Monday, May 04, 2009

The "Drawing" Power of Creation

Some of the writers in the mystical traditions urge us to turn away from creation to experience God in the formless interior silence.  The writer of the Cloud of Unknowing advises this.  While he lauds the worthiness of "lesser" thoughts, it is his argument that one must aim "higher" to the cloud of unknowing, that which is beyond thought and "pound at it" to move ever closer and into the cloud.  


Other authors, however, write about how God may be experienced through the contemplation of creation, the physical universe of which we also are a part.  Today's reading on "The Episcopal Cafe" for Monica, Mother of Augustine, suggests one such experience. In the quoted excerpt from The Confessions, Augustine, describes an experience which he shared with his mother, just before her death in which they were discussing and trying to imagine what the life of the world to come would be like.  I will indulge in an extended quote:


"...we laid the lips of our hearts to the heavenly stream that flows from your fountain, the source of all life which is in you, so that as far as it was in our power to do so we might be sprinkled with its waters and in some sense reach an understanding of this great mystery. As the flame of love burned stronger in us and raised us higher towards the eternal God, our thoughts ranged over the whole compass of material things in their various degrees, up to the heavens themselves, from which the sun and the moon and the stars shine down upon the earth. Higher still we climbed, thinking and speaking all the while in wonder at all that you have made. And while we spoke of the eternal Wisdom, longing for it and straining for it with all the strength of our hearts, for one fleeting instant we reached out and touched it."

Pseudionysius similarly writes:

"Hence, with regard to the supra-essential being of God–transcendent Goodness transcendently there–no lover of the truth which is above all truth will seek to praise it as word or power or mind or life or being. No. It is at a total remove from every condition, movement, life, imagination, conjecture, name, discourse, thought, conception, being, rest, dwelling, unity, limit, infinity the totality of existence. And yet, since it is the underpinning of goodness, and by merely being there is the cause of everything, to praise this divinely beneficent Providence, you must turn to all of creation. It is there at the center of everything and everything has it for a destiny. It is there "before all things and in it all things hold together." Because it is there the world has come to be and exists. All things long for it. The intelligent and rational long for it by way of knowledge, the lower strata by way of perception, the remainder by way of the stirrings of being alive and in whatever fashion befits their condition."

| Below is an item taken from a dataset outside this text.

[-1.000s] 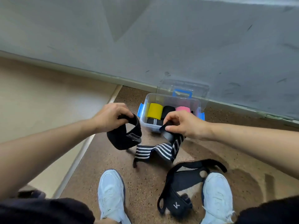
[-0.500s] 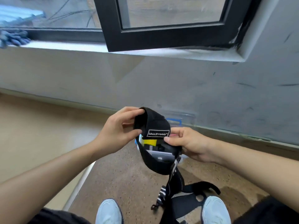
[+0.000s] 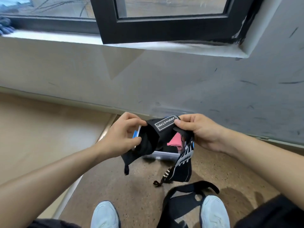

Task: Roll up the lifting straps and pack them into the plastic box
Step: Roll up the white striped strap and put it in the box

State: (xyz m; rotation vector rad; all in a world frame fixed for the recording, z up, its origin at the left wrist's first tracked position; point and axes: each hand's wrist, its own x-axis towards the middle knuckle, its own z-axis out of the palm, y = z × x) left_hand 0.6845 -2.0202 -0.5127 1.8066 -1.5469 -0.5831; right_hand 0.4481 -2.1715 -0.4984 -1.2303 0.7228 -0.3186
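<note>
The left hand and right hand each pinch the black fabric lifting strap by its patch end, held over the clear plastic box on the floor. Rolling well probably means starting tight here, striped tail hanging straight.

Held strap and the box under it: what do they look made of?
The strap: soft woven textile, matte black, possibly elastic; it folds and hangs limp, with a white-striped tail and a sewn-looking label patch. The box: rigid translucent plastic, smooth, slight sheen; its pale front wall looks see-through.
</note>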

I do not want to stray into murky territories of "scientific creationism" or arguments for God's existence, e.g. "design requires a designer," yet there is a "drawing" power, it seems, in the contemplation of the physical universe. The way of interior silence and formlessness may indeed be a way to the mystery of God, but as a sometime scientist and "amateur" naturalist, I find myself "drawn" to the beauty and mystery of the physical universe.  Our cathedral dean, in his sermon this Sunday, commented that "like so much of our faith," we find so much that is paradoxical.  We may experience God in the interior formless silence, but we may also find the numinous in the "longing" of creation as well.